In practice, anyone with a mortgage at any bank can request a transfer to another one without having to pay off the old mortgage and activate another one, with obvious cost savings. The type of interest rate (for example, from fixed to variable or vice versa) or the duration of the loan itself can vary, but not the residual amount of the loan. Here therefore that the installment can be reduced:

  • for the best rate conditions applied by the new bank
  • for the type of interest rate applied, for example in the transition from a fixed to a variable or mixed rate
  • for changing the duration of the loan

But the legislation introduced in 2007 on the subrogation also had the effect of increasing the chances of having more convenient conditions simply by renegotiating the loan with one’s bank.

The renegotiation can therefore be carried out with a private agreement between the bank and the borrower, at no additional cost. But why should a banking institution grant us more favorable conditions unilaterally?

The motivation is given by the possibility, foreseen by the law, of being able to resort to subrogation . The banks know perfectly well that, if the customer decides to transfer his mortgage to another bank, they are unable to prevent it. Hence, if the market is able to guarantee more favorable conditions for borrowers (for example because the spreads applied by the banks have fallen, or for a drop in rates that makes fixed-rate mortgages more convenient than before) the banks will be available, perhaps at the request of the customer, to allow the renegotiation of the loan, in order not to lose the customer who could still find the conditions more favorable to him elsewhere.

It is therefore a good idea when you are trying to subrogate your mortgage , even to hear any renegotiation offers from your bank, the one with which we activated the existing mortgage: the good proposals could also come from them.


Is the subrogation really at no cost?


 Is the subrogation really at no cost?

Although for the subrogation there should be no additional costs, the advice is always to check it, with explicit questions to banks.
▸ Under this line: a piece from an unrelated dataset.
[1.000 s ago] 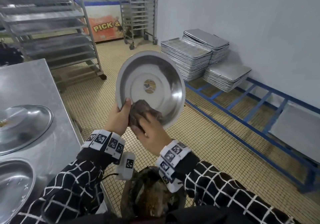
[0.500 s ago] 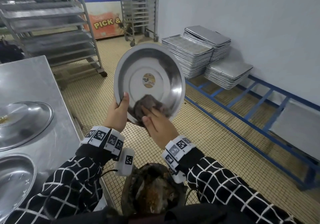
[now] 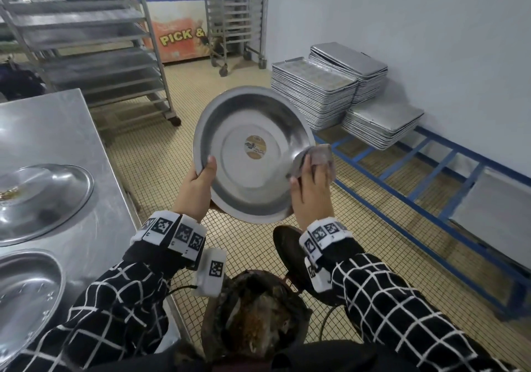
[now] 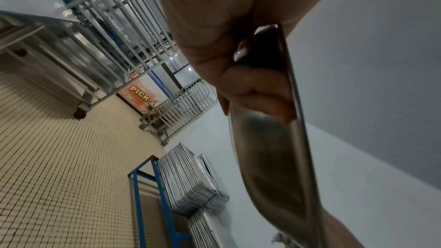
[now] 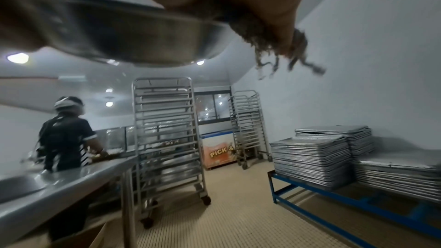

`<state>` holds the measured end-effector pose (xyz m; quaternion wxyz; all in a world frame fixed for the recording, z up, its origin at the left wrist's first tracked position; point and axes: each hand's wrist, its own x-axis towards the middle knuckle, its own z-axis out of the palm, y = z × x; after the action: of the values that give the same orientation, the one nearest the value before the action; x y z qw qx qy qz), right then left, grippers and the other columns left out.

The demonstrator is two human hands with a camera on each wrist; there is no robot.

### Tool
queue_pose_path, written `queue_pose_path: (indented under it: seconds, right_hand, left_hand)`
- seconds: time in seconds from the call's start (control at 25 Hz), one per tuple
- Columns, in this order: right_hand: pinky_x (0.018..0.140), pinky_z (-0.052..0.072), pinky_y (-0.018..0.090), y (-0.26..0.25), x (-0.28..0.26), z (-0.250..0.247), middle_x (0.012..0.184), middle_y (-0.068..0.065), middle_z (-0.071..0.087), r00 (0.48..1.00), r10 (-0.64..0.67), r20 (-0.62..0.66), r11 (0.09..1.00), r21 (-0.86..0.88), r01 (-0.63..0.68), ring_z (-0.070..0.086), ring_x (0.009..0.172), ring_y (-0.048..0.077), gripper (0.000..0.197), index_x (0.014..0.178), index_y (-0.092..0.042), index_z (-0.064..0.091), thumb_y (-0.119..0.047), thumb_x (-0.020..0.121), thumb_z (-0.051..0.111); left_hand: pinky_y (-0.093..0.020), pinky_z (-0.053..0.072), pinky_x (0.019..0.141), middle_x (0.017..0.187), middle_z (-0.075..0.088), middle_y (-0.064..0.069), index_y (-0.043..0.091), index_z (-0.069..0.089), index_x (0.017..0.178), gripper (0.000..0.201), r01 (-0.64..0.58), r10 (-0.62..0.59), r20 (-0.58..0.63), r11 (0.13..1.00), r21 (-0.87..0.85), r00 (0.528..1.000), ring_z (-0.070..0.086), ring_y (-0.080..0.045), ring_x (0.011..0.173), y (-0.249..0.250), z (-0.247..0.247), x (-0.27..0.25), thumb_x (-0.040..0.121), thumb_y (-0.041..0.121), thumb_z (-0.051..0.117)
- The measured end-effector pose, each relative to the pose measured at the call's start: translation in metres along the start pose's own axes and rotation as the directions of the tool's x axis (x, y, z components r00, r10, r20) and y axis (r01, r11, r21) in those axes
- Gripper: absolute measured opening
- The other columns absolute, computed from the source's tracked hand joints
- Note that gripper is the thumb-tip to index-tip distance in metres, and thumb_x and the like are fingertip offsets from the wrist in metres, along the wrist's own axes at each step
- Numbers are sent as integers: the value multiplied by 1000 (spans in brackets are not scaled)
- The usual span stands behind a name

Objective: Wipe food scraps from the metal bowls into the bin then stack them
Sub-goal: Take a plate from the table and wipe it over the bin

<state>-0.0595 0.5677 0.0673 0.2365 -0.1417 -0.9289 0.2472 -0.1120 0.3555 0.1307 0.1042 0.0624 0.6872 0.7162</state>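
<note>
A round metal bowl (image 3: 253, 153) with a round label at its centre is held tilted above the bin (image 3: 255, 322), its inside facing me. My left hand (image 3: 198, 185) grips its left rim, thumb inside; the left wrist view shows fingers (image 4: 257, 90) curled behind the bowl (image 4: 274, 157). My right hand (image 3: 311, 190) holds a grey-brown cloth (image 3: 317, 156) against the bowl's right rim. In the right wrist view the frayed cloth (image 5: 267, 31) hangs beside the bowl (image 5: 124, 31). Two more metal bowls (image 3: 43, 196) (image 3: 26, 291) lie on the steel table (image 3: 66, 130) at left.
The bin below my arms holds brown scraps. Stacks of metal trays (image 3: 316, 95) sit on a blue floor rack (image 3: 431, 176) at right. Wheeled tray racks (image 3: 94, 41) stand behind the table. Another person (image 5: 64, 135) works at the far counter.
My right hand has swept the cloth from the bowl's lower inside up to its right rim. The bowl has tipped a little lower, still in my left hand.
</note>
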Motion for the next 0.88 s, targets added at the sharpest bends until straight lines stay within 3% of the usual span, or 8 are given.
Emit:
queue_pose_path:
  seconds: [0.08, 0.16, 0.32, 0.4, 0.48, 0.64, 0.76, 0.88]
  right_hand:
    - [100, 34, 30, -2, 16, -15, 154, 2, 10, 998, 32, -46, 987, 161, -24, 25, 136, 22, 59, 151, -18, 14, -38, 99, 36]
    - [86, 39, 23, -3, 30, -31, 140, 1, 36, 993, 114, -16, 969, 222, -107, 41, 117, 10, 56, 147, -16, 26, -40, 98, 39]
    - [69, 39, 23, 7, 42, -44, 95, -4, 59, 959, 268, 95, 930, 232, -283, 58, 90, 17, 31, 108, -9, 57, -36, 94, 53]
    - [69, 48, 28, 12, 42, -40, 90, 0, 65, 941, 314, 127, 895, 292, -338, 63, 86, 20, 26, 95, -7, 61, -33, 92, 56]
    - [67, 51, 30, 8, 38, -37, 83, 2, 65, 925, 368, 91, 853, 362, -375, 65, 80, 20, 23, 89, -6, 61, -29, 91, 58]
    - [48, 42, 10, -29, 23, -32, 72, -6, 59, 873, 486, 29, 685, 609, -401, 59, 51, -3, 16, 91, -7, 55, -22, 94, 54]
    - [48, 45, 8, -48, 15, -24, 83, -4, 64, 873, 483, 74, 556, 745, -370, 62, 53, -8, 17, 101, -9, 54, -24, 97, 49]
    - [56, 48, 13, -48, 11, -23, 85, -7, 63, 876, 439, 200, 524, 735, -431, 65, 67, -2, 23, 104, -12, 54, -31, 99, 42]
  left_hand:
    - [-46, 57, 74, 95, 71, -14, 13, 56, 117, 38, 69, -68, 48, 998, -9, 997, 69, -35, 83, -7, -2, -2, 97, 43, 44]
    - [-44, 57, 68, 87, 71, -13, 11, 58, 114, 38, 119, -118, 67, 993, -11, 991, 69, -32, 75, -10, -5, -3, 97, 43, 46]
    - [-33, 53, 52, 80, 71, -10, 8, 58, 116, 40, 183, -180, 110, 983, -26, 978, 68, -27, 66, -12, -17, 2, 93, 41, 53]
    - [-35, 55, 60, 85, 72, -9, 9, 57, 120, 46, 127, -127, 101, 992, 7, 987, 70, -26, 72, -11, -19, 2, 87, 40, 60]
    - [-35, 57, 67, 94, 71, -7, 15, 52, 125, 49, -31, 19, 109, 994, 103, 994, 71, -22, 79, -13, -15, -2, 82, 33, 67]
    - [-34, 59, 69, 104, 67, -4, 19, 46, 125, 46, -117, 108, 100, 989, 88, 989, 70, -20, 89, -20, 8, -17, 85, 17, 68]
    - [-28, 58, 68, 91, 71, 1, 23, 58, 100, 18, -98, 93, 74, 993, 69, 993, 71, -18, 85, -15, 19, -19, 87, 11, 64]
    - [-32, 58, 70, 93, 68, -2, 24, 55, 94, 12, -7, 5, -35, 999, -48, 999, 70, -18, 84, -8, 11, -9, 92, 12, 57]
A bit of attention, for example, must be placed on property insurance, which in practice all banks provide for the opening of the mortgage. For example, we may have paid the insurance in advance at the time the mortgage was opened, and in this case we should request reimbursement for the unused portion, unless it is also possible to transfer this, under the same conditions, to the new mortgage . Or we could have the monthly amount of the insurance included in the installment, and in that case we must verify that we do not have different insurance costs on the new mortgage.


Why the subrogation of the mortgage?


 Why the subrogation of the mortgage?


We have seen that the subrogation or renegotiation of the loan generally has the purpose of obtaining more advantageous conditions for one’s mortgage. Although the goal is often the reduction of the installment , to have a better standard of living, sometimes the reasons may be different.

The most attentive, in fact, could make assessments of a more financial nature: for example, if the market conditions are particularly favorable, one could think of switching from a variable rate mortgage to a fixed rate one. In spite of a probable increase in the immediate installment, in fact, one could benefit from very favorable conditions in the hypothesis of a subsequent increase in rates.

Another possibility could be that of a reduction in the duration to limit the amount of interest to be paid, if there is greater economic availability.

In short, subrogation is a very important tool in the hands of the borrower, if and how to use it requires an in-depth analysis of their needs and market conditions.